SCIENTIFIC NAME: Passerina Amoena
Males are easily recognized by its bright blue head and back (lighter than the closely related Indigo Bunting), its conspicuous white wingbars, and its light rusty breast and white belly.
Females are brown, grayer above and warmer underneath, underparts are buffy-white with darker buff on breast and pale buffy gray on the belly.
Juveniles are brown. Within the first year, some blue or orange feathers appear in young males.
BILL: short, cone-shaped, black upper mandible and pale bluish-gray lower mandible.
SIZE: measures about 5 - 5.5 inches in length, with a wingspan of 7.87 - 9.05 inches.
WEIGHT: males weigh about 13 - 20 grams and females weigh about 13 - 17 grams.
COLOR: blue, white, rust, gray, brown, and buff.
Eat mostly seeds and insects.
Dry, brushy ravines and slopes, wooded valleys and also cleared areas, open scrub, and weedy pastures.

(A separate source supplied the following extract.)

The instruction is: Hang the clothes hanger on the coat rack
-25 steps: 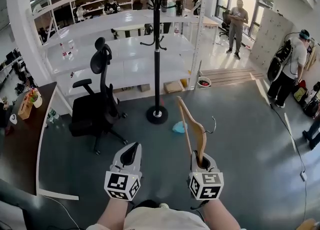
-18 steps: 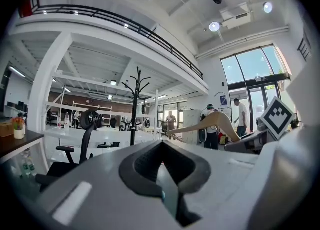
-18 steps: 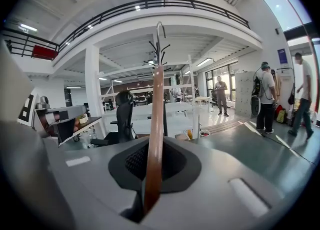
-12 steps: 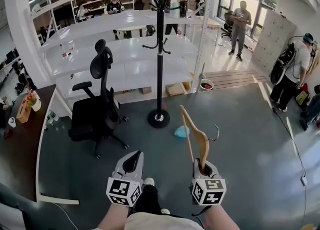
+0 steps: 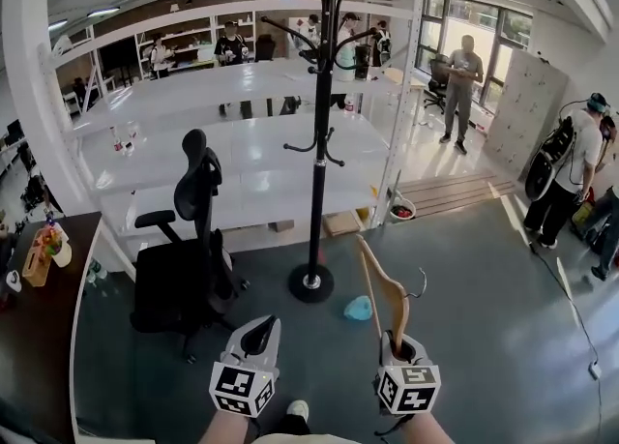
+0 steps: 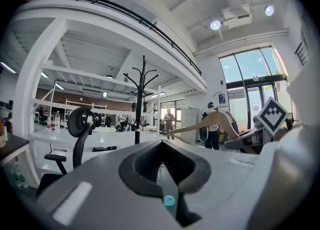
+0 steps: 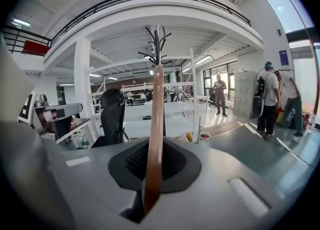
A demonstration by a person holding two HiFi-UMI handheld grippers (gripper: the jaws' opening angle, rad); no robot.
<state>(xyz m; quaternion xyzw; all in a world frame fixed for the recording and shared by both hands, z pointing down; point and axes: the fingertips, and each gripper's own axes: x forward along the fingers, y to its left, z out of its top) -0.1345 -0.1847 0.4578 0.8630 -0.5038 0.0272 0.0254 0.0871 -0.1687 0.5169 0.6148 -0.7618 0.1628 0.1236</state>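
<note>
Grey floor [image 5: 484, 268] stretches ahead to the coat rack [image 5: 322, 142], which stands well apart from the wooden hanger [image 5: 384, 282]. The right claw [image 5: 397, 345] clamps the hanger by one arm's end, its wire hook [image 5: 418, 285] pointing right. The left claw [image 5: 258, 334] is closed on nothing. Best approach: step closer, lift high, turn the hook toward a free peg. A white tub [image 5: 401, 210] by the shelving holds something red.

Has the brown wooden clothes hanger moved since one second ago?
Yes. In the head view, the hanger, clamped in the right gripper, is now nearer to the black coat rack's round base.
</note>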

Southern Canada to northern Texas, Central New Mexico and Arizona, and Southern California. On the Pacific coast, their breeding range extends south to extreme northwestern Baja California. They migrate to southeastern Arizona and Mexico.
SONG: The song is a high, rapid, strident warble, similar to that of the Indigo Bunting but longer and with less repetition.

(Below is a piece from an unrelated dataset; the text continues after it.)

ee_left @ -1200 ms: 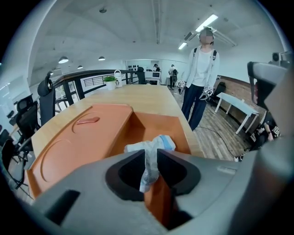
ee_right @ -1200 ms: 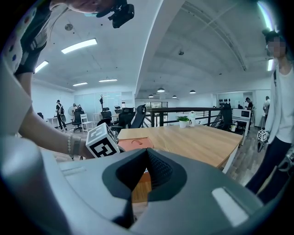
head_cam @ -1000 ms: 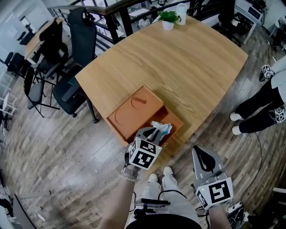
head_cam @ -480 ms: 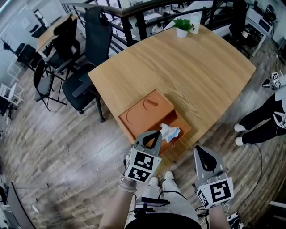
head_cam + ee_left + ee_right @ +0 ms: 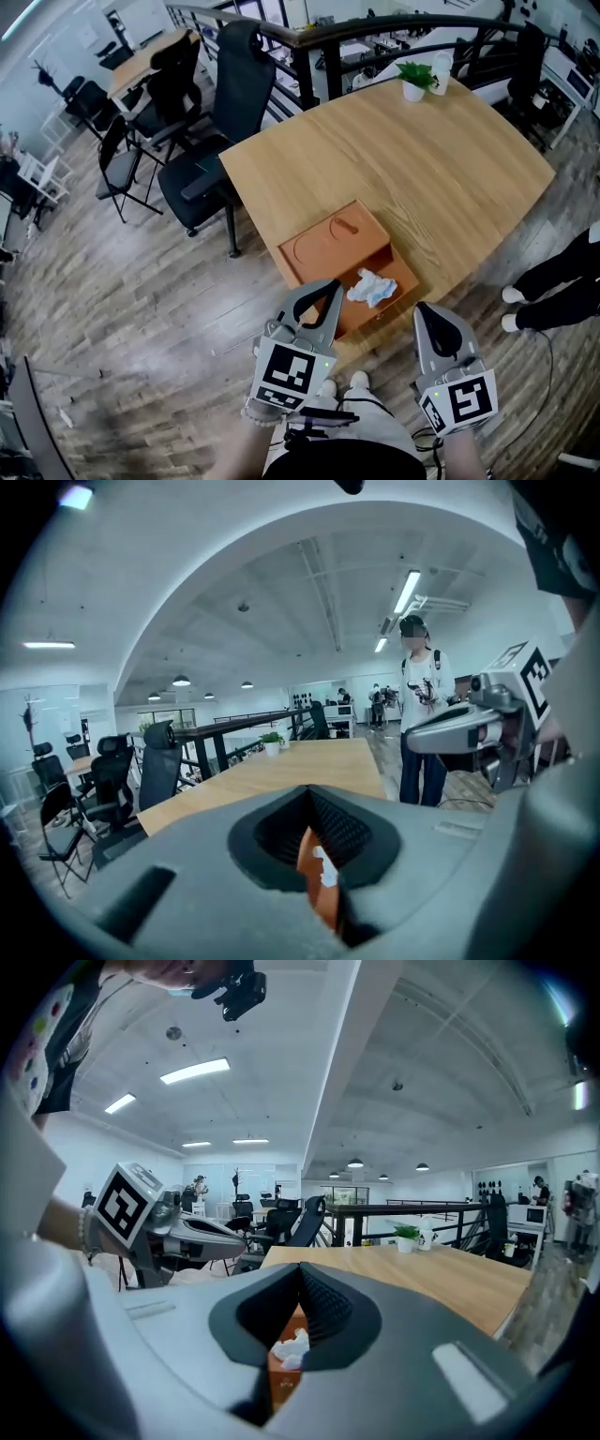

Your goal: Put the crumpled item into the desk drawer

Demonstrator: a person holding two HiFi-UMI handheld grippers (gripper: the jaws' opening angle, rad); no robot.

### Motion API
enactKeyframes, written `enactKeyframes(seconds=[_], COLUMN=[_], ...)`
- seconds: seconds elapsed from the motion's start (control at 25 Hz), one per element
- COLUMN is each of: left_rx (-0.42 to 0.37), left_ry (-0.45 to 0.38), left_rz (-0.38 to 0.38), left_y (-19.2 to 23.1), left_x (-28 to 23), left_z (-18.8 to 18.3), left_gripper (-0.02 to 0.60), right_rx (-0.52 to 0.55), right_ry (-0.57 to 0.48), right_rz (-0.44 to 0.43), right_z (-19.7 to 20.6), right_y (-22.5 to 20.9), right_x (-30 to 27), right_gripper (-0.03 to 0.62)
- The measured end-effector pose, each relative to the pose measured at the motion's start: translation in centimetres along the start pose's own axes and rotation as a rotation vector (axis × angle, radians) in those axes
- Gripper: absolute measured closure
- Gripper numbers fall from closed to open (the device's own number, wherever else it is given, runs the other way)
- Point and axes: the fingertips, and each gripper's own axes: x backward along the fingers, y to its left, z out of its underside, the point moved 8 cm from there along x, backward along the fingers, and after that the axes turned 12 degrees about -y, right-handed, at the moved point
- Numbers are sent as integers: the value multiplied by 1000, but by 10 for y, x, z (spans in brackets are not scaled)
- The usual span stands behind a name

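My left gripper (image 5: pixel 323 289) sits at about 7 o'clock from the open drawer (image 5: pixel 328 248). Its jaws are closed with nothing in them, I think because its job of carrying is done. The crumpled item (image 5: pixel 372 288) lies inside the drawer, in the lower part at about 4 o'clock, where it was meant to go. The drawer sticks out from the edge of the wooden counter (image 5: pixel 431 178) and is not pushed in yet, so closing it may come next. My right gripper (image 5: pixel 433 319) waits at about 5 o'clock from the drawer. Its jaws are closed and empty too, and I guess it is just keeping out of the way. A second ago the left jaws held the crumpled item right over the drawer. Now the item is down in it, and the left gripper has pulled back toward me and lifted up.
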Motion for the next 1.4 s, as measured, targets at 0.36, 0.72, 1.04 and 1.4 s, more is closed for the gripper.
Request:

NEST: The female selects the nest-site and builds a cup-shaped structure, made of rootlets, grasses and bark strips, with the outer part covered with spider web or caterpillar silk and lined with soft grasses and animal hair.
EGGS: 3 - 4 pale blue to faint greenish-blue or white eggs.
INCUBATION: 11 - 14 days, female.
NESTLING PHASE: 9 - 11 days.
They spend much of their time low in the understory, hopping on the ground, perching on shrubs, or making short flights between shrubs with rapid wingbeats. They forage alone or in pairs, and in small groups outside the breeding season.
The oldest recorded Lazuli Bunting was a male, and at least 9 years, 1 month old.